**What to produce**
Would you repeat the listing exactly, without any of its images?
[[ Input data open ]]
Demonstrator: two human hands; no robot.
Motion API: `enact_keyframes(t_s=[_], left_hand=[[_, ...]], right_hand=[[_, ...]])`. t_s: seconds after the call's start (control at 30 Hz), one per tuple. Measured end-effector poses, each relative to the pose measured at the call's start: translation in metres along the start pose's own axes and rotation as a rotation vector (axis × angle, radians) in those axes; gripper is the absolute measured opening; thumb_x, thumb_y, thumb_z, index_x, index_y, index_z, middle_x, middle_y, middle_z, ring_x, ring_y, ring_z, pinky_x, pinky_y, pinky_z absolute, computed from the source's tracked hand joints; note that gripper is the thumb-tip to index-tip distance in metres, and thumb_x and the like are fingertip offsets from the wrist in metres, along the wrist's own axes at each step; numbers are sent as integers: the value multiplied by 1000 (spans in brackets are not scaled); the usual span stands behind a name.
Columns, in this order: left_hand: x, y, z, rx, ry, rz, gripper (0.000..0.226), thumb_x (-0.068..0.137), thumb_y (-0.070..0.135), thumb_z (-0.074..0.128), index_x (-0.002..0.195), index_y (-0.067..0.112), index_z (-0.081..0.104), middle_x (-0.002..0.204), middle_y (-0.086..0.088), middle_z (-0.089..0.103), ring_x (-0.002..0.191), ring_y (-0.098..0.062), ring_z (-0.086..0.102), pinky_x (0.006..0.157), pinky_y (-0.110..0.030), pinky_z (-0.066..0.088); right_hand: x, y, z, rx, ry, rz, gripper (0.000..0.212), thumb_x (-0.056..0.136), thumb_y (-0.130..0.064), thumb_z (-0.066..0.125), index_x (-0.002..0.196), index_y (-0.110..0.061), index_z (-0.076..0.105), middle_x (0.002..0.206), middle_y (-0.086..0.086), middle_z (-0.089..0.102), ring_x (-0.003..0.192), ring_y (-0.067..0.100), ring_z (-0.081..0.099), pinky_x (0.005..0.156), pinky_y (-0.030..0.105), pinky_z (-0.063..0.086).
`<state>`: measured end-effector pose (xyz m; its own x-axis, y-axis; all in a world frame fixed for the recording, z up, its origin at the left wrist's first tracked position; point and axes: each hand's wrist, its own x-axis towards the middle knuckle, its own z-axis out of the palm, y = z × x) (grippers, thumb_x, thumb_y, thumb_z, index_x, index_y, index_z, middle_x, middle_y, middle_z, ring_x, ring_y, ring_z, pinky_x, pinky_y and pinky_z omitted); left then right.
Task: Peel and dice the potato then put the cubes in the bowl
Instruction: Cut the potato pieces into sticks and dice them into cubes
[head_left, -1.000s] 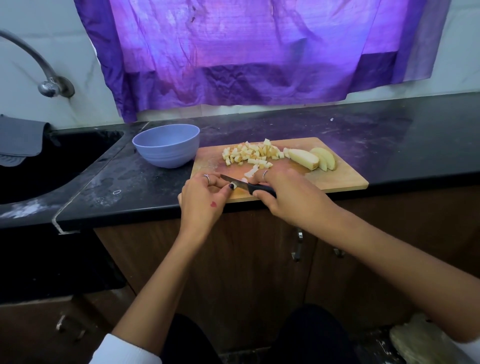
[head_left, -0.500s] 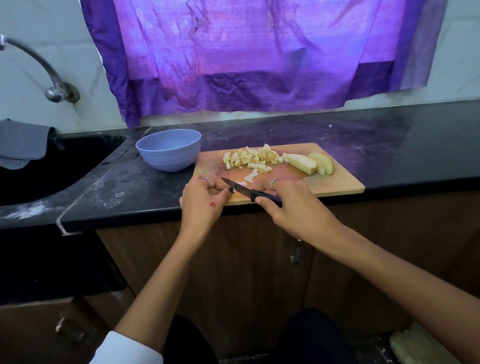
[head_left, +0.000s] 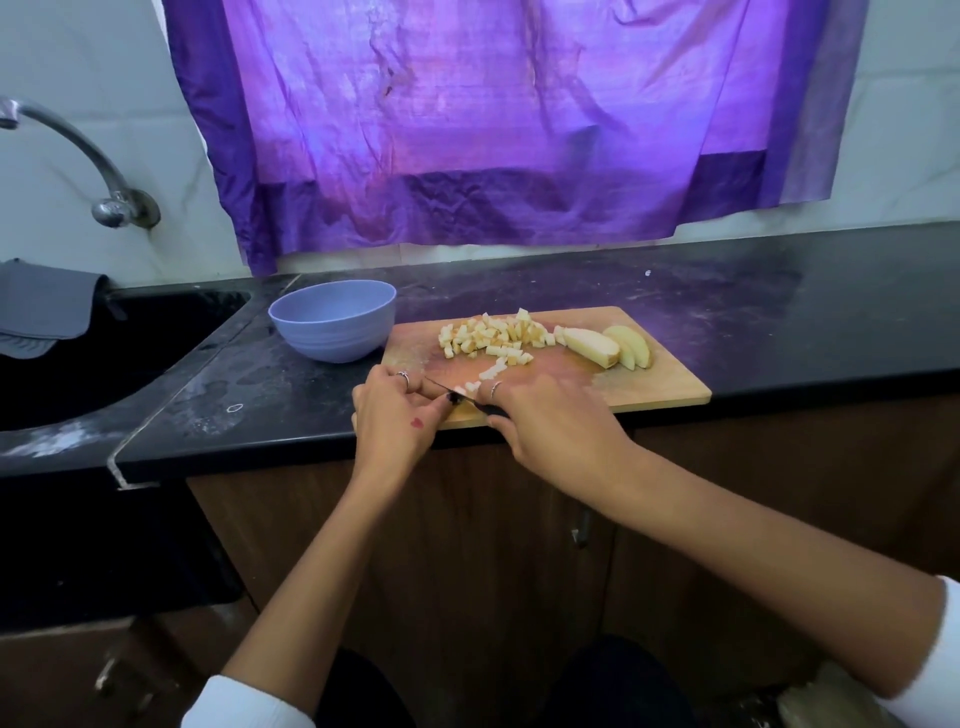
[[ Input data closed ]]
**Reply to the exercise**
Demonstrator: two human hands; no robot.
Motion API: `enact_keyframes(t_s=[_], left_hand=[[_, ...]], right_hand=[[_, ...]])`. t_s: seconds after the call's start (control at 30 Hz), one per tuple. Measured end-effector poses, each relative to the pose measured at the call's start: translation in metres along the start pose's own axes and rotation as a rotation vector (axis × angle, radians) in those axes; gripper is the absolute measured opening; thumb_x, thumb_y, thumb_z, index_x, index_y, index_z, middle_x, middle_y, middle_z, ring_x, ring_y, ring_z, pinky_x, pinky_y, pinky_z absolute, computed from the source's tracked hand joints; note that gripper is the thumb-tip to index-tip distance in metres, and thumb_x and the like are fingertip offsets from the wrist in metres, along the wrist's own axes at each step; numbers are sent as integers: the value multiplied by 1000 (spans in brackets are not scaled); the usual span stands behind a name.
Columns, in this order: left_hand: x, y, z, rx, ry, rz, gripper (0.000..0.226), thumb_x (-0.068..0.137), thumb_y (-0.070..0.135), thumb_z (-0.074..0.128), index_x (-0.002..0.195), index_y (-0.067..0.112), index_z (-0.081..0.104), middle_x (-0.002..0.204), middle_y (-0.086..0.088), middle_z (-0.089..0.103), ring_x (-0.002..0.191), ring_y (-0.098..0.062), ring_z (-0.086..0.102), pinky_x (0.006..0.157), pinky_y (-0.110..0.030), pinky_z (-0.066..0.088); right_hand: x, y, z, rx, ry, rz, gripper (0.000..0.212), thumb_x (-0.056..0.136), thumb_y (-0.130..0.064), thumb_z (-0.066..0.125), index_x (-0.002..0.196), index_y (-0.110..0.061), index_z (-0.076..0.105), middle_x (0.002..0.206), middle_y (-0.086..0.086), middle_z (-0.089..0.102), ring_x (-0.003..0.192), ring_y (-0.067..0.100), ring_z (-0.081..0.099), pinky_x (0.005..0.156), pinky_y (-0.030..0.105), pinky_z (-0.063..0.086).
`<state>`: measured end-effector pose (xyz m; its own x-axis, y-axis; all in a world frame fixed for the recording, z up, its origin at the left wrist's first tracked position; point and axes: each hand's wrist, its own x-axis towards the middle knuckle, its own z-axis out of the palm, y = z × x) (grippers, thumb_x, thumb_y, thumb_z, index_x, index_y, index_z, middle_x, middle_y, middle_z, ring_x, ring_y, ring_z, pinky_x, pinky_y and pinky_z omitted); left then right.
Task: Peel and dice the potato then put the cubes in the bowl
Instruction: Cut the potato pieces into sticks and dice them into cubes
[head_left, -1.000s] 
[head_left, -0.500s] 
[head_left, +0.000s] 

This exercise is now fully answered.